### Source data:
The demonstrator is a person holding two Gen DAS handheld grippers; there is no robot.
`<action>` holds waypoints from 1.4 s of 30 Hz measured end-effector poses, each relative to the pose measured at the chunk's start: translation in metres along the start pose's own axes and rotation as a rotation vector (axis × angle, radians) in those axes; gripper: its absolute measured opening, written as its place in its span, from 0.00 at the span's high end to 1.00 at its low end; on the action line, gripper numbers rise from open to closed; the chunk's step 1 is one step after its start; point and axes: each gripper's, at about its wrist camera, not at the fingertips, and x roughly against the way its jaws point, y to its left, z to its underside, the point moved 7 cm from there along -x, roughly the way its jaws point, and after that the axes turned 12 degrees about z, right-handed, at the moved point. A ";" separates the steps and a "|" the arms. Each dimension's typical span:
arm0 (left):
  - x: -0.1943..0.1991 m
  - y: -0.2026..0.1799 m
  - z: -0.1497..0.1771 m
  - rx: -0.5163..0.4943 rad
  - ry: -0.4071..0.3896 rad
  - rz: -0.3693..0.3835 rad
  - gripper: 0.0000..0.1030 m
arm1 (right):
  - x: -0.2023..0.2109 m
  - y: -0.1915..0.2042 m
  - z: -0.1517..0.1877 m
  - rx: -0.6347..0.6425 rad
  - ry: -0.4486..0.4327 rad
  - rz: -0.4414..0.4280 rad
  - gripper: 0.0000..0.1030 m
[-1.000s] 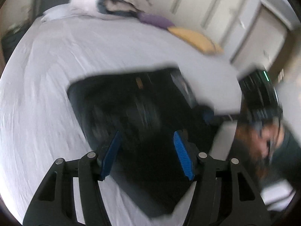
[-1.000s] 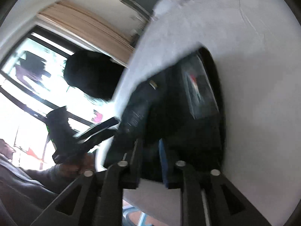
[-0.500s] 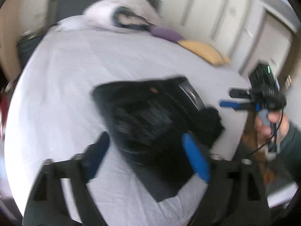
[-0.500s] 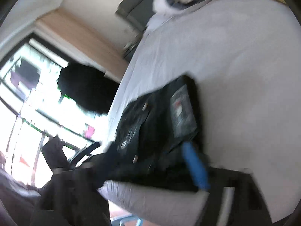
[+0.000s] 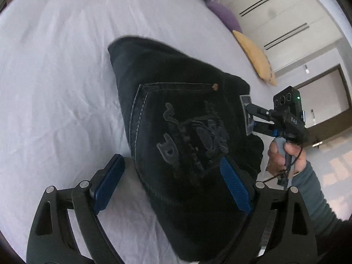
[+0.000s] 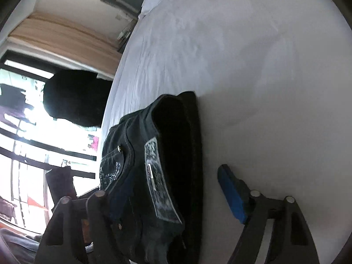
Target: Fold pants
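Dark black jeans [image 5: 176, 121] lie folded in a thick stack on the white bed sheet [image 5: 55, 88], back pocket with embroidery facing up. My left gripper [image 5: 171, 187] is open, its blue pads either side of the stack's near edge. My right gripper [image 5: 253, 118] shows in the left wrist view at the waistband label, jaws spread. In the right wrist view the jeans [image 6: 167, 176] fill the gap of the open right gripper [image 6: 171, 198]; its right blue pad [image 6: 231, 195] rests on the sheet and the left finger is hidden behind the denim.
A purple pillow [image 5: 224, 17] and a yellow pillow [image 5: 257, 57] lie at the bed's far right edge beside white wardrobe doors. A rolled duvet sits at the bed head. A bright window [image 6: 33, 143] and the bed's left edge show in the right wrist view.
The right gripper has let go of the jeans and opened wide. The left gripper moved closer and lower over the folded stack, staying open.
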 end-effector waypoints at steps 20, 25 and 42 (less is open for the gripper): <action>0.054 -0.031 -0.052 -0.129 -0.101 -0.069 0.77 | 0.033 0.122 -0.023 0.268 -0.183 0.168 0.79; 0.096 -0.022 -0.107 -0.183 -0.169 -0.129 0.77 | 0.016 0.156 -0.077 0.268 -0.217 0.129 0.79; 0.102 0.140 -0.223 -0.111 -0.174 -0.295 0.69 | -0.138 0.175 -0.205 0.220 -0.113 0.104 0.78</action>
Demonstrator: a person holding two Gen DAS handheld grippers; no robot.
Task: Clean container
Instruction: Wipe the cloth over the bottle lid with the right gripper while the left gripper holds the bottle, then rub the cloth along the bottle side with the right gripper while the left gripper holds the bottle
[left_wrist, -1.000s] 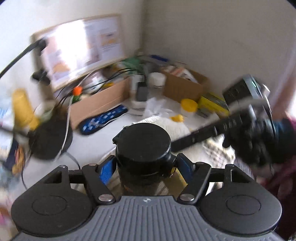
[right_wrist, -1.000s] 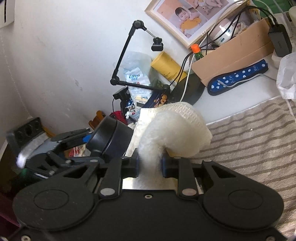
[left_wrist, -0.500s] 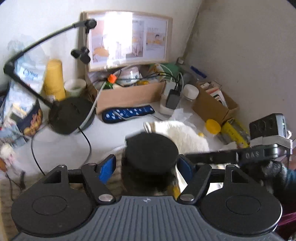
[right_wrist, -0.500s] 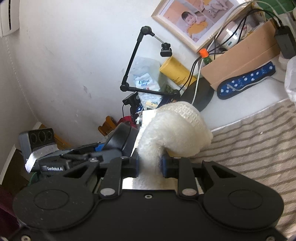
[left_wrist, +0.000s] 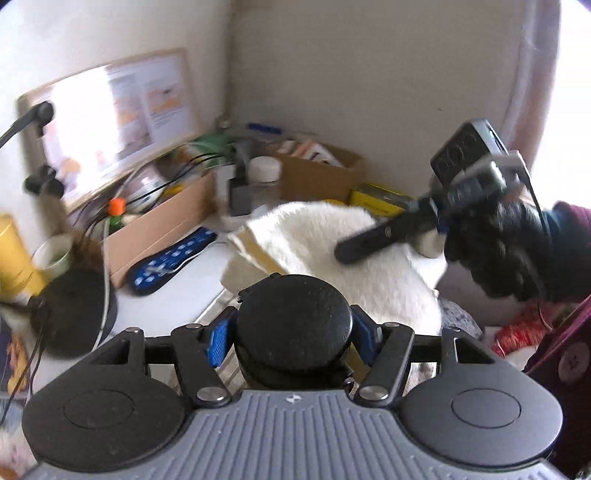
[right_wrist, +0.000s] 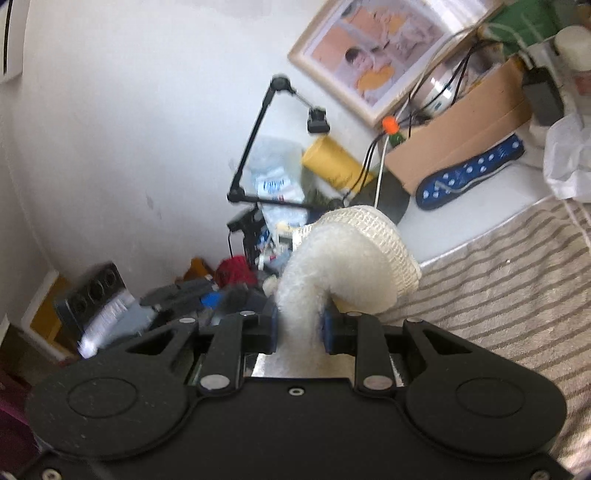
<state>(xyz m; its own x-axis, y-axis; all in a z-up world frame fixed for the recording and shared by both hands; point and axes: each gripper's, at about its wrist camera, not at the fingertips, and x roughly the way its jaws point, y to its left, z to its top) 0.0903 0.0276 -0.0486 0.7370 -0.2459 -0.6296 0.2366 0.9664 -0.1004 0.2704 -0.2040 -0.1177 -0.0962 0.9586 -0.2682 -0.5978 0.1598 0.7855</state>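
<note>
On the striped cloth (right_wrist: 517, 295), left jaws clamp one black-lidded container (left_wrist: 293, 325); right jaws pinch one white rag (right_wrist: 351, 258).

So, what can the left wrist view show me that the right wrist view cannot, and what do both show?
Only the left wrist view shows the left gripper shut on the black-lidded container, and the gloved hand carrying the other tool.

Only the right wrist view shows the right gripper shut on the white cloth, and the striped towel on the table.

Both show the cloth, the cardboard box, the blue insole and the framed picture.
</note>
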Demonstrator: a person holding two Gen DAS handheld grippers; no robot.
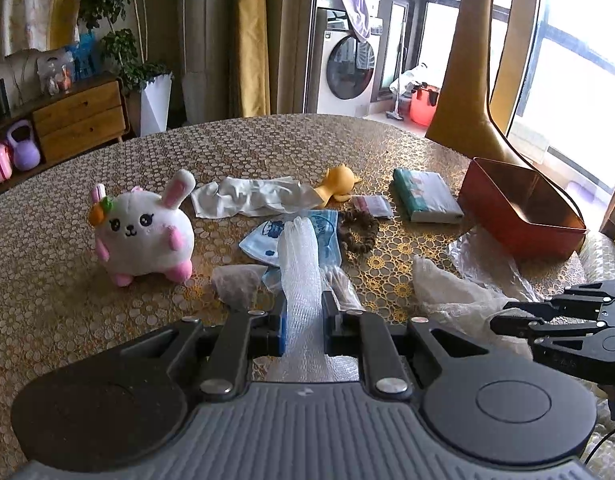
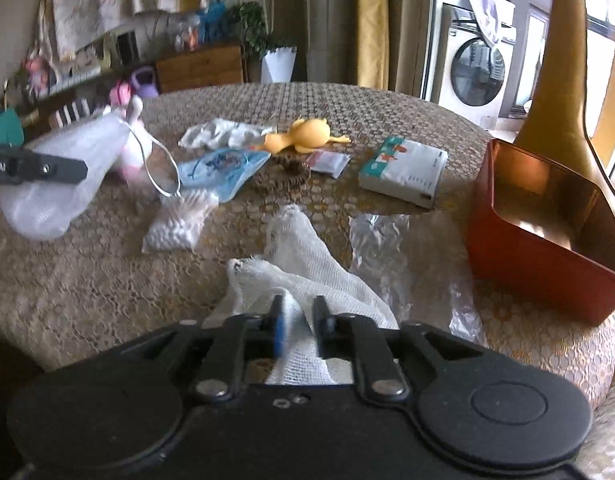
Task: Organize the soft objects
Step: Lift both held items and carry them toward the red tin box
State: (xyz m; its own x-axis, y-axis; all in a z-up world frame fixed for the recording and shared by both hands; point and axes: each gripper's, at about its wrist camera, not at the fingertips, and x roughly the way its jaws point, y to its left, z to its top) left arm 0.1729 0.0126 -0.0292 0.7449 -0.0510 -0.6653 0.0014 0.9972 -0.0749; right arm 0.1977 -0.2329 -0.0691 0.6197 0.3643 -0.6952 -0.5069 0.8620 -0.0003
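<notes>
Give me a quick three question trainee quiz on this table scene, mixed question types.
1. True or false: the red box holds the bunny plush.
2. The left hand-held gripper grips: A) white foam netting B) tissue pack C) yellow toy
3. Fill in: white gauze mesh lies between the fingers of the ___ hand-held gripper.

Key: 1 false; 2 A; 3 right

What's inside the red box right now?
The red box looks empty: bare shiny walls and floor show in both views. Its near wall hides the front strip of the floor, so something small and flat there couldn't be seen.
</notes>
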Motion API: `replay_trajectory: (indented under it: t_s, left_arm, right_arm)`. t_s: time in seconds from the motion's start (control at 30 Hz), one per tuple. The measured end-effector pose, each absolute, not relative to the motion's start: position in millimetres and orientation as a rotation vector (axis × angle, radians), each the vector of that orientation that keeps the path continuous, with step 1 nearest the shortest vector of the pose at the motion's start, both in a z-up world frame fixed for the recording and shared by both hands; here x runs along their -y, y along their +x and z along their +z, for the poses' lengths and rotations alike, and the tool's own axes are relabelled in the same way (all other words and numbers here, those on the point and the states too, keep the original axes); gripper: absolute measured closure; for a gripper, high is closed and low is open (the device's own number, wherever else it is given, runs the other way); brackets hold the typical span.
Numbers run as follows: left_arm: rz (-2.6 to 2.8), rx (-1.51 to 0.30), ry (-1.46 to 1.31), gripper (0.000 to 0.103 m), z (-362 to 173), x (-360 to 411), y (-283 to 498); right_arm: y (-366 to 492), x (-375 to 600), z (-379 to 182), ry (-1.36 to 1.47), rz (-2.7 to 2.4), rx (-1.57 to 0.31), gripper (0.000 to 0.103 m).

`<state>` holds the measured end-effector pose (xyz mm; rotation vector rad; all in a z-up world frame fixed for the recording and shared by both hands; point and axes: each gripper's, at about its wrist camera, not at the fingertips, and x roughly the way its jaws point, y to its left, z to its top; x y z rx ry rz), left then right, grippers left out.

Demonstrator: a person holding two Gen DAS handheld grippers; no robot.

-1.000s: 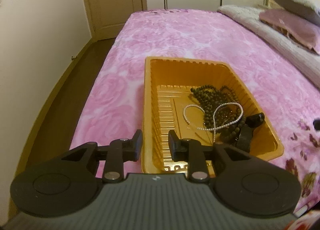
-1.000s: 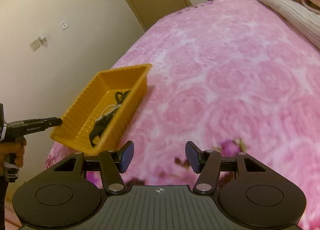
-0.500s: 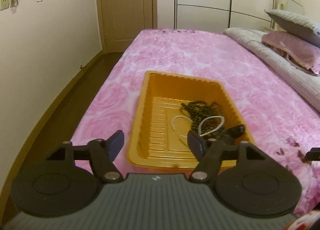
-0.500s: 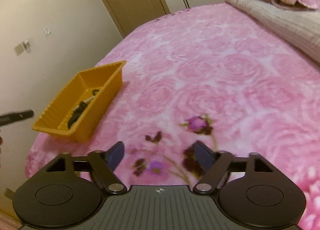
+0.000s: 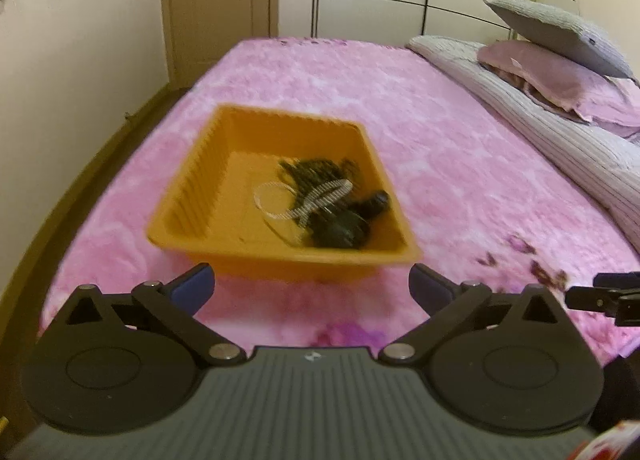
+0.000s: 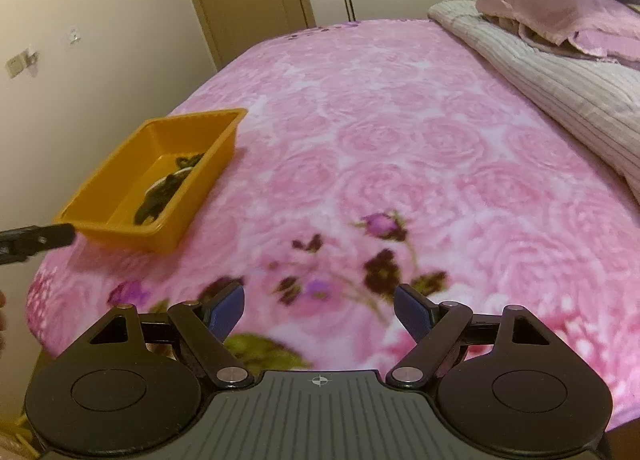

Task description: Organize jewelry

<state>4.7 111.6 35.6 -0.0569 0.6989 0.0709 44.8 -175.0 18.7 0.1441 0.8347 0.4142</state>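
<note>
An orange plastic tray [image 5: 240, 248] [image 6: 104, 180] lies on the pink rose bedspread [image 5: 460, 180] [image 6: 400, 148] near the bed's left edge. Inside it are a dark bead necklace [image 5: 316, 172], a white pearl string [image 5: 312, 200] and a black piece [image 5: 344, 228]. My left gripper [image 5: 312, 288] hangs in front of the tray's near wall, its jaws still opening wide with nothing between them. My right gripper [image 6: 318, 306] is open and empty over the flower print, well right of the tray. Each gripper's tip shows at the edge of the other's view.
The bed's left edge drops to a dark floor [image 5: 80, 180] beside a cream wall. Pillows [image 5: 560, 44] and a folded striped blanket [image 5: 540, 132] lie at the right. A door [image 5: 224, 0] and wardrobe stand behind the bed.
Both grippers have drawn back from the tray and their jaws have spread wider. The left one went from nearly shut above the tray's near rim to wide open in front of it.
</note>
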Motion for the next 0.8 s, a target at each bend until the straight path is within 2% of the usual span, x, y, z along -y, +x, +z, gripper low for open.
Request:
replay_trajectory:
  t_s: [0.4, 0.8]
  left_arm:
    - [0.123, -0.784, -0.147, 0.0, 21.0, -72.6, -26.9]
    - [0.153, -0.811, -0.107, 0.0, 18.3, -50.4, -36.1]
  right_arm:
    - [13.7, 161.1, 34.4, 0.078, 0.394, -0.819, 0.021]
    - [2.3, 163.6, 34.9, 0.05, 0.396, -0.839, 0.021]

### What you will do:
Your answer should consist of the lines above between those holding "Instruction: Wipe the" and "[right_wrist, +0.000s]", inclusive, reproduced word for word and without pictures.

### Solution to this task:
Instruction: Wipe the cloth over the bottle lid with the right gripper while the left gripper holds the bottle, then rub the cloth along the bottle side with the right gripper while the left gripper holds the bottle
[left_wrist, -1.000s] 
[right_wrist, -1.000s] 
[left_wrist, -0.500s] 
[right_wrist, -0.500s] 
[left_wrist, +0.000s] 
[right_wrist, +0.000s] 

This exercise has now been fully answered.